Work request:
The lines below are to be quoted exactly, from the first through the one that contains "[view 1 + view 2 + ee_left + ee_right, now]".

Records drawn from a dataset
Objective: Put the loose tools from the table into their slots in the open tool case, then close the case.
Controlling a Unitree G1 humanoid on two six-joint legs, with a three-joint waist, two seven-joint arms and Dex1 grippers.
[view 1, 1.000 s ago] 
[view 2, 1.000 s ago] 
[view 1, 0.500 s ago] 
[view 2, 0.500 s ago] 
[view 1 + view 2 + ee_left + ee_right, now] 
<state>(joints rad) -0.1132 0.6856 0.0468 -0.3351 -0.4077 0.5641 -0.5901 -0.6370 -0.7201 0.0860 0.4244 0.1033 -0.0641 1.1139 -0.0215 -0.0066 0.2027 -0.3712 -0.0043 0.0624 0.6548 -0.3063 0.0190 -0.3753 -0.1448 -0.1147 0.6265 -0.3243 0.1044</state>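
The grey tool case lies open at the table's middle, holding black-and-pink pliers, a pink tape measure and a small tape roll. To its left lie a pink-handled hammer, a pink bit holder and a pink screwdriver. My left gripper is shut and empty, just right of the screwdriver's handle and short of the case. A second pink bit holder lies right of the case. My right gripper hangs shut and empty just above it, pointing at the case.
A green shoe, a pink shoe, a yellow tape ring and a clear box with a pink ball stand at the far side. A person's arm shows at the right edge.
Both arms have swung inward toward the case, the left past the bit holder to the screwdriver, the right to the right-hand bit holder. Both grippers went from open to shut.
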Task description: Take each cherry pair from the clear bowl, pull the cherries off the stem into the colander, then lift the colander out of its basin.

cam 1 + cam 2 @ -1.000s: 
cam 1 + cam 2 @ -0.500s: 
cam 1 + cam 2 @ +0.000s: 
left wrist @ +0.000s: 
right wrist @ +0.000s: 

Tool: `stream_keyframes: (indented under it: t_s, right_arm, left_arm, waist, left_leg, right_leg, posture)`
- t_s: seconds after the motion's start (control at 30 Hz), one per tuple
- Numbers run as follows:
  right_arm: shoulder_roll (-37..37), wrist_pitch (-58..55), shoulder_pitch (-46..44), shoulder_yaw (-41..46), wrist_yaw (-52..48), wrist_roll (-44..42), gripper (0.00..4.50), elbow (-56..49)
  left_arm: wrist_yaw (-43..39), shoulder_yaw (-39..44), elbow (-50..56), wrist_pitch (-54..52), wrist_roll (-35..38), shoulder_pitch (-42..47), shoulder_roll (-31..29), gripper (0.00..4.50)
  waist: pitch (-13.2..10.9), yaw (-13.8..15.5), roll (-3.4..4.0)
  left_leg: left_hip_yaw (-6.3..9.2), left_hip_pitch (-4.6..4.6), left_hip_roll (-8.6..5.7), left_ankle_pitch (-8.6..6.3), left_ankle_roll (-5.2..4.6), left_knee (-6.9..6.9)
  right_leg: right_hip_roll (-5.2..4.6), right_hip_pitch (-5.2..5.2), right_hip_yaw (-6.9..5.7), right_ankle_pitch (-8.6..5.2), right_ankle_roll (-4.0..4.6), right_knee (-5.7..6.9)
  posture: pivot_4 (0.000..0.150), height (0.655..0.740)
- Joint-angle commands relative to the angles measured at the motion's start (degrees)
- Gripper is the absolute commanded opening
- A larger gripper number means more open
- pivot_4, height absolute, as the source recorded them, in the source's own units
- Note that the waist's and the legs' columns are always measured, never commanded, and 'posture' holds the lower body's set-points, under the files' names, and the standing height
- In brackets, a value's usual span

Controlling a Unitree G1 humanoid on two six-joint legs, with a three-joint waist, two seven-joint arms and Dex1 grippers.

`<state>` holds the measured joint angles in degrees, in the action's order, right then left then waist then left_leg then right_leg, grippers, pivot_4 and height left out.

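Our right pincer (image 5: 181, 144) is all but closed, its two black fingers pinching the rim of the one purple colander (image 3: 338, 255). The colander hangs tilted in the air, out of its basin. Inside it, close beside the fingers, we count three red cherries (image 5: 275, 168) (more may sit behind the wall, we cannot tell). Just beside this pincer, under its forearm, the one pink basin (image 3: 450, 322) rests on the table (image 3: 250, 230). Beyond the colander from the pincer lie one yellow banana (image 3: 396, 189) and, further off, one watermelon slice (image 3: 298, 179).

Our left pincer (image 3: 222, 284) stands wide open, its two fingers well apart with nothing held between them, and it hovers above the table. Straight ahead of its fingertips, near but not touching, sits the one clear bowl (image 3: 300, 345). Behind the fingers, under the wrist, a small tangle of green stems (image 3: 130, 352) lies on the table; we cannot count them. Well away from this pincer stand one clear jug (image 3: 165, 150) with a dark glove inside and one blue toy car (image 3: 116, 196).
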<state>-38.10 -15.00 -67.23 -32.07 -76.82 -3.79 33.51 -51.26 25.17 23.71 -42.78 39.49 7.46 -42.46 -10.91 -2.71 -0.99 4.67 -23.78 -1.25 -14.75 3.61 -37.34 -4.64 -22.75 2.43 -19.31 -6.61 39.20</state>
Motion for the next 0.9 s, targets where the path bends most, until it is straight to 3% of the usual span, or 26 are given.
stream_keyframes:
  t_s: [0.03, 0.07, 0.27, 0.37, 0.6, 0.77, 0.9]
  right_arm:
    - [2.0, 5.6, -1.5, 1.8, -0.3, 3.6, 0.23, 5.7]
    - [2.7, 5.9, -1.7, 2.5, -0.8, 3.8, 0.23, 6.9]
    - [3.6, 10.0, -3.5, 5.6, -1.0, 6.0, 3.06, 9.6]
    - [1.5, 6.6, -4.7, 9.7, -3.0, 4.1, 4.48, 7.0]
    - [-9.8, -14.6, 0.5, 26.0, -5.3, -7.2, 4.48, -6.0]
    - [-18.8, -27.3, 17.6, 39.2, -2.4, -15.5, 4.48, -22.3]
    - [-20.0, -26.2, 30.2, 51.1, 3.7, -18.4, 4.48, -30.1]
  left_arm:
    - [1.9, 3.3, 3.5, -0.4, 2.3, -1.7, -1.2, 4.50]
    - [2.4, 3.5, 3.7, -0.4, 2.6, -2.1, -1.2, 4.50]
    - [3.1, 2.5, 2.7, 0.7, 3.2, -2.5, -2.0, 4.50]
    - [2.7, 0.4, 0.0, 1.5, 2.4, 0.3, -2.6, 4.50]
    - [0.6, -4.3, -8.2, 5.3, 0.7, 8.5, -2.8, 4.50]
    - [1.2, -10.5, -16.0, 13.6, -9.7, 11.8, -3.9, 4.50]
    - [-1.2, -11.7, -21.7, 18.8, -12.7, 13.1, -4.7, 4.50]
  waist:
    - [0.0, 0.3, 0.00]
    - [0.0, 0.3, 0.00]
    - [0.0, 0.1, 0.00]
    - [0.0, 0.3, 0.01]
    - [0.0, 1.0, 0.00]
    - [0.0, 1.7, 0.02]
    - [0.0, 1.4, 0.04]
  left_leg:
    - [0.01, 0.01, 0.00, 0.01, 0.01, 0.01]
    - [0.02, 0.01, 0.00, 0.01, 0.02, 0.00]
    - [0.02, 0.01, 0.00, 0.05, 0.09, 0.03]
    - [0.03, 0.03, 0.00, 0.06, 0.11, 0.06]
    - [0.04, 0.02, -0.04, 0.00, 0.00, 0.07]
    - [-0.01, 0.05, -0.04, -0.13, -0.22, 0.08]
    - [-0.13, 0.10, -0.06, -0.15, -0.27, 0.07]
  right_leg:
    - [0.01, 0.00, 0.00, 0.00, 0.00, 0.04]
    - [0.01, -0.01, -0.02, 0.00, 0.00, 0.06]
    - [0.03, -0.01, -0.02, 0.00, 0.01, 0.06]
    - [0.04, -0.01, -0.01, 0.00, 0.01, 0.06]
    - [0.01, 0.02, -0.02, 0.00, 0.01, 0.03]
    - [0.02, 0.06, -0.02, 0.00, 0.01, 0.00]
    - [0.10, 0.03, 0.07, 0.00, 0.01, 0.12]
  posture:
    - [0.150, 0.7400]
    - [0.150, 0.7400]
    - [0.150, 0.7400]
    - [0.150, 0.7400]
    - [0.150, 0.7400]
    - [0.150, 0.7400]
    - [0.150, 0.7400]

Task response:
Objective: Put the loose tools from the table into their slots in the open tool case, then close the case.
Controlling a Unitree G1 humanoid on two six-joint legs, with a three-joint waist, two seven-joint arms and Dex1 grippers.
[view 1, 1.000 s ago] 
[view 2, 1.000 s ago] 
[view 1, 0.500 s ago] 
[view 2, 0.500 s ago] 
[view 1 + view 2 + ee_left + ee_right, now] 

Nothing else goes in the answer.